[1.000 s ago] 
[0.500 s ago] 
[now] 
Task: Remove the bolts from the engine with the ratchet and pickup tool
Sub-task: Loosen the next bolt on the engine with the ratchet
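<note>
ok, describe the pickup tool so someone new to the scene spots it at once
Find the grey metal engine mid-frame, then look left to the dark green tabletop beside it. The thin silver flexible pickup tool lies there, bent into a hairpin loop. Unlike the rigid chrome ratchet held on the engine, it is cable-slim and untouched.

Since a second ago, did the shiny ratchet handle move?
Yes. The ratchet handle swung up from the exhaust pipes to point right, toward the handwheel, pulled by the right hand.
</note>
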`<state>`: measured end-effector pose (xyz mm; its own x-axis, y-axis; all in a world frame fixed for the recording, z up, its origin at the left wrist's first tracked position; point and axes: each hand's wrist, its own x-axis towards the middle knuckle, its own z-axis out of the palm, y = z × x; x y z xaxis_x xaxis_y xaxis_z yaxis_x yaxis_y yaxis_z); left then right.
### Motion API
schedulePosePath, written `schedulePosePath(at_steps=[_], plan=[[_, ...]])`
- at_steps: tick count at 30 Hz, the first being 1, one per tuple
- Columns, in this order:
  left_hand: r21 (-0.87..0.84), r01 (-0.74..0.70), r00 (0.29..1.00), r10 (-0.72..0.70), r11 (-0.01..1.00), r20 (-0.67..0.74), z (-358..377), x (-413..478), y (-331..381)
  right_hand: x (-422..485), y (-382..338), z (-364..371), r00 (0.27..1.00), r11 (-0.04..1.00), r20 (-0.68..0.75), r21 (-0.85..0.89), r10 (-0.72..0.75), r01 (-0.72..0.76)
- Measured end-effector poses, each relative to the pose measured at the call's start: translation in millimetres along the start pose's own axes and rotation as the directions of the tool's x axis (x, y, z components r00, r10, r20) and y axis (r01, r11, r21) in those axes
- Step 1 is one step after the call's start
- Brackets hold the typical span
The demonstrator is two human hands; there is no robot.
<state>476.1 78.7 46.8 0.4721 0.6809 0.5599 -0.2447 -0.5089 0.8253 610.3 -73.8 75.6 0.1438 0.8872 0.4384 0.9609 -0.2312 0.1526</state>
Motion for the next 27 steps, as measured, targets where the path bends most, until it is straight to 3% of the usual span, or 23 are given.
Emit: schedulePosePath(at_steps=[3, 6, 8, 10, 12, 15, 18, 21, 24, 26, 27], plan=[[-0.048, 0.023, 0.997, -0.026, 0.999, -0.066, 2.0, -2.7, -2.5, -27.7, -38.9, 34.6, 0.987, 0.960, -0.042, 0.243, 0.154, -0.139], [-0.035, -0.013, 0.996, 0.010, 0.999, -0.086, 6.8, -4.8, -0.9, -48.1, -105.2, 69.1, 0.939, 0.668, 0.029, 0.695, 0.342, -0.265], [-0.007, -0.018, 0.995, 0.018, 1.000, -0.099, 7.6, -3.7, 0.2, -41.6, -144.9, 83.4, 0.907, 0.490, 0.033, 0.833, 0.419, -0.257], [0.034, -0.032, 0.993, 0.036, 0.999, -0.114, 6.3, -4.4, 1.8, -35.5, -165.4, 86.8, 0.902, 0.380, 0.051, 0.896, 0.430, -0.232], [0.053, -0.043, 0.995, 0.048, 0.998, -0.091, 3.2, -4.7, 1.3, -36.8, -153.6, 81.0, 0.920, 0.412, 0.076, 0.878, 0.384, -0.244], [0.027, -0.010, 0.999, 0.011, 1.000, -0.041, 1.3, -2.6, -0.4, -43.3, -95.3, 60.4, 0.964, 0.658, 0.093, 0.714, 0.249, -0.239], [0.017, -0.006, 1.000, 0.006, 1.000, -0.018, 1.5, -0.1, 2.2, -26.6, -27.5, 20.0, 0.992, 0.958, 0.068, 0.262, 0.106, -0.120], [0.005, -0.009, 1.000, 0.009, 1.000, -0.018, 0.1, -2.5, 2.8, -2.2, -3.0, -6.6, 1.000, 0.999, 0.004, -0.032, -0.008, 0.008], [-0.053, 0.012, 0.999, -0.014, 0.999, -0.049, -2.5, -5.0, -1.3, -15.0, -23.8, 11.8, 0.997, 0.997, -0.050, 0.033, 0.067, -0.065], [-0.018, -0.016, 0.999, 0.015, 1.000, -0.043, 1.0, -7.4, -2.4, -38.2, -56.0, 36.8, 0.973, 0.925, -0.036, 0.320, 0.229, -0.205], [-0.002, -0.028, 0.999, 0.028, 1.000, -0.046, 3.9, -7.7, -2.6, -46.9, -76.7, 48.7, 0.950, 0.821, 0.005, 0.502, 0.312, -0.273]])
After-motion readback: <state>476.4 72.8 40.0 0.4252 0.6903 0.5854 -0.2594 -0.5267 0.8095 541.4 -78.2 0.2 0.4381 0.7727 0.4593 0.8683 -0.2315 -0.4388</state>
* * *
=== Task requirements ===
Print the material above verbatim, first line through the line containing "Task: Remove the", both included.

=== Response to this exercise ===
[1.000 s ago] 
[0.500 s ago] 
[now] 
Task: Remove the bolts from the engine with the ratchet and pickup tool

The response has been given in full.